Work required: Copy exactly the lines of the material below, starting with the first and including the line that holds "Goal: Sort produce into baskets".

Data excerpts:
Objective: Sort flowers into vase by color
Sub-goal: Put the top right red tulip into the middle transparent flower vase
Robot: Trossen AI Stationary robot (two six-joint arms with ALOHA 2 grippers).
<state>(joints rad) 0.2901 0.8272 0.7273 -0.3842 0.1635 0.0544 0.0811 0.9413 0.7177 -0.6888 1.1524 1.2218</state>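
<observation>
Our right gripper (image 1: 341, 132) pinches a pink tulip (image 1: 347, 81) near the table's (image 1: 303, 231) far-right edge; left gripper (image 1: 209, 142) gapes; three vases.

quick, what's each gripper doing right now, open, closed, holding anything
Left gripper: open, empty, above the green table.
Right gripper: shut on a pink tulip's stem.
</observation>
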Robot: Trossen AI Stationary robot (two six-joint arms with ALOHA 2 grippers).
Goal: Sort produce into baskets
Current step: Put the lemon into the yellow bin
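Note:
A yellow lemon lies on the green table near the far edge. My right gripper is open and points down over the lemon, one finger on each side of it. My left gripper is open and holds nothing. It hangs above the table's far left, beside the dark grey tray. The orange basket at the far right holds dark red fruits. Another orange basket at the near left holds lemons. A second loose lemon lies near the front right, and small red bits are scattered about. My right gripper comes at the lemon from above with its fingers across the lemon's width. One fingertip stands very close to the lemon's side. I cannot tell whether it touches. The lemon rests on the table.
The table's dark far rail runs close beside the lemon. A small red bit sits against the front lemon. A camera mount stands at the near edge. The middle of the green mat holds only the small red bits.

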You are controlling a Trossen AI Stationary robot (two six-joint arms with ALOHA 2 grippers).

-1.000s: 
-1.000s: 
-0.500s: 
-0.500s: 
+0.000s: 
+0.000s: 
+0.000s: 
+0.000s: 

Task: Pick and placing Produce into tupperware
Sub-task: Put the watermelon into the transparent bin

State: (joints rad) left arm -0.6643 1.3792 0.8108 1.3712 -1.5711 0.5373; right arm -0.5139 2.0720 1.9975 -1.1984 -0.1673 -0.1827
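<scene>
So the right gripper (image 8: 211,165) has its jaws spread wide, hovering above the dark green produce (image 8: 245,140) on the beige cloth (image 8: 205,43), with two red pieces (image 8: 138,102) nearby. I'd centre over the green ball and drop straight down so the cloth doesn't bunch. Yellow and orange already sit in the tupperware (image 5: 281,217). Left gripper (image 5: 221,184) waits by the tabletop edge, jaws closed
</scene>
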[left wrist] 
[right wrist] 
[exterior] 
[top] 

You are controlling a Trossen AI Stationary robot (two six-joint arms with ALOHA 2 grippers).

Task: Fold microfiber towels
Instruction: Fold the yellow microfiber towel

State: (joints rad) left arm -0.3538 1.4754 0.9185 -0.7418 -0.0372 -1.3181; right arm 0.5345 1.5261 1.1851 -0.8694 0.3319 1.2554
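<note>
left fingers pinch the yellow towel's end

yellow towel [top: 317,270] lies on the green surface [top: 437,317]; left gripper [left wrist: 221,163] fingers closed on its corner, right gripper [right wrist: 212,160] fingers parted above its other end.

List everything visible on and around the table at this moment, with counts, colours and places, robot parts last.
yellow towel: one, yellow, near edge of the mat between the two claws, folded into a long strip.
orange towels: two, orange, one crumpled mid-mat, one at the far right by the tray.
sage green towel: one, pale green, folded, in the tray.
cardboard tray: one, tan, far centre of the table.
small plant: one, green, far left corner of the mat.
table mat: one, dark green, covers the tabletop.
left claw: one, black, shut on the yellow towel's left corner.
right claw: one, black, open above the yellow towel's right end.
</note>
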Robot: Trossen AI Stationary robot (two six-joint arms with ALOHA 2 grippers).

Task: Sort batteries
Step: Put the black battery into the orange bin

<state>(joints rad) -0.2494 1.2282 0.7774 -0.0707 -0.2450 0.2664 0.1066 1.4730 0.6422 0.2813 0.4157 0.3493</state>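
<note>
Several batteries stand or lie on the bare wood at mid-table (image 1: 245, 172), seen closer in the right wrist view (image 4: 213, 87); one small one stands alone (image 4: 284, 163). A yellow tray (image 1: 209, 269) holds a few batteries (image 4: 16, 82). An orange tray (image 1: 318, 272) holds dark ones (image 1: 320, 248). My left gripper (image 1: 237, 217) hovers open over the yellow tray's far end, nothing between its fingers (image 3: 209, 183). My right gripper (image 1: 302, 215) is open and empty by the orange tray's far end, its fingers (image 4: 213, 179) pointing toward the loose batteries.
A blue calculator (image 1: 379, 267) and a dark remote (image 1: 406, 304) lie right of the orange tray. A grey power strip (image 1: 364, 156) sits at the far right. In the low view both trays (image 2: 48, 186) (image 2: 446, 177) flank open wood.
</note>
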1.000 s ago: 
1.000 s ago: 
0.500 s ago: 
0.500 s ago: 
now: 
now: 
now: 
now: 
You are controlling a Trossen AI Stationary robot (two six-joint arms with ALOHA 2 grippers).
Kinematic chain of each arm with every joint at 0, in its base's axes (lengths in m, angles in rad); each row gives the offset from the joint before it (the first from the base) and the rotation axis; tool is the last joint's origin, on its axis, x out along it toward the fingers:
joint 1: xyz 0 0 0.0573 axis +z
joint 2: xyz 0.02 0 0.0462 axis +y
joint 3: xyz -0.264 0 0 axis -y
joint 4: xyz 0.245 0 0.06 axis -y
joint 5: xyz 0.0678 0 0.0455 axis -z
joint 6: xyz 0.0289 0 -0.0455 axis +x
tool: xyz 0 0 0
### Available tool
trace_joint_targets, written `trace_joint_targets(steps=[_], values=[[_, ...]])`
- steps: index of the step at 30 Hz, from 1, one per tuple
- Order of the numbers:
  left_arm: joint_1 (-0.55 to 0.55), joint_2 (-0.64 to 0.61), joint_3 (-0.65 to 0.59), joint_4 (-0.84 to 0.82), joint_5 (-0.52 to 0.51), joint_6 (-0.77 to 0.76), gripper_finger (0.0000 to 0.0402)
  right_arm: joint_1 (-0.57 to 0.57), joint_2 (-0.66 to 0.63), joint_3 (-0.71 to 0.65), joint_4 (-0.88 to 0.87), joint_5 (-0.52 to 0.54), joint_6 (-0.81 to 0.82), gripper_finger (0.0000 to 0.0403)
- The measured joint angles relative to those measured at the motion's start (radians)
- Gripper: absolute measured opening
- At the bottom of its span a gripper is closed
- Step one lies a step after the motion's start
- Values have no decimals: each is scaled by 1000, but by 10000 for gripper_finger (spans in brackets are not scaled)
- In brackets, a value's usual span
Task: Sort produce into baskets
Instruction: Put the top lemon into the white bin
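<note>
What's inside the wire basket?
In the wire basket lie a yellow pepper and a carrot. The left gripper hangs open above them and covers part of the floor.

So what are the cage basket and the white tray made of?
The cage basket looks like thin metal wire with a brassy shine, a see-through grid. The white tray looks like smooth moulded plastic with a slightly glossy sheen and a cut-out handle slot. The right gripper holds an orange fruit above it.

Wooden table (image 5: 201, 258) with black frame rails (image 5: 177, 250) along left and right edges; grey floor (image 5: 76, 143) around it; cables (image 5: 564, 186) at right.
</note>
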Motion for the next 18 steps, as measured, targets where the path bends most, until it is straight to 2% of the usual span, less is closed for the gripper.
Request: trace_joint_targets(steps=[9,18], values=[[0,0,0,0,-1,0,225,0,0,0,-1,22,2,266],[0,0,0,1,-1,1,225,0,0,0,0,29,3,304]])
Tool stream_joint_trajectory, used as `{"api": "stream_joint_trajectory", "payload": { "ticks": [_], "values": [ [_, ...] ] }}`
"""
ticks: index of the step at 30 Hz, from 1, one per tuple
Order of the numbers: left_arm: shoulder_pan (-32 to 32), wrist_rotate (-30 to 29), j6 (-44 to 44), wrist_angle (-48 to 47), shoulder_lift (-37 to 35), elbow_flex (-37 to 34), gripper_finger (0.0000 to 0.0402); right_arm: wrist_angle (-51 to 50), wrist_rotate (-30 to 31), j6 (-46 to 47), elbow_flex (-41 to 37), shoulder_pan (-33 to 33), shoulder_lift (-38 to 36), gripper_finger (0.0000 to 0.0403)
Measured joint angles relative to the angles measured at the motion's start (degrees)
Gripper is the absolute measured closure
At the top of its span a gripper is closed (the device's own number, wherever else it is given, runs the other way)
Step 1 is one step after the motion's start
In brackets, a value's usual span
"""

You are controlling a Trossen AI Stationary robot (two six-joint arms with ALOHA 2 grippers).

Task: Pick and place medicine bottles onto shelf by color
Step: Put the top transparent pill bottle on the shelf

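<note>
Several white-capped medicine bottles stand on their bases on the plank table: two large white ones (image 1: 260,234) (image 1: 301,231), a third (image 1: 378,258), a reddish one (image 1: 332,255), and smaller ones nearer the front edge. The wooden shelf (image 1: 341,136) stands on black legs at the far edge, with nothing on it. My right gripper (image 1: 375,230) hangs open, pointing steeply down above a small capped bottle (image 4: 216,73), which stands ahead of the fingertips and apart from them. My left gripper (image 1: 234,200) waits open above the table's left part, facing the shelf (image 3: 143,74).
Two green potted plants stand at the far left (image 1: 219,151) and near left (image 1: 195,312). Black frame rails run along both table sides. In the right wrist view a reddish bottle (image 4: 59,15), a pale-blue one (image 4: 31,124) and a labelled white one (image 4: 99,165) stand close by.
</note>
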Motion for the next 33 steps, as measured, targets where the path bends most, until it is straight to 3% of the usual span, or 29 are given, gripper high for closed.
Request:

Answer space:
Objective: Sort flowers into vase by color
Sub-goal: Put the top right red tulip into the middle transparent flower vase
Robot: Trossen AI Stationary robot (two six-joint arms with ALOHA 2 grippers).
<state>(joints rad) 0.2901 0.8272 0.7273 -0.3842 0.1635 0.0544 0.0811 0.9413 0.7177 -0.6888 1.1524 1.2218</state>
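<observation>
Our right gripper (image 1: 341, 132) pinches a pink tulip (image 1: 347, 81) near the table's (image 1: 303, 231) far-right edge; left gripper (image 1: 209, 142) gapes; three vases.

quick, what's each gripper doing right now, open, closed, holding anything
Left gripper: open, empty, above the green table.
Right gripper: shut on a pink tulip's stem.
</observation>
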Robot: Trossen AI Stationary robot (two six-joint arms with ALOHA 2 grippers).
Goal: Sort produce into baskets

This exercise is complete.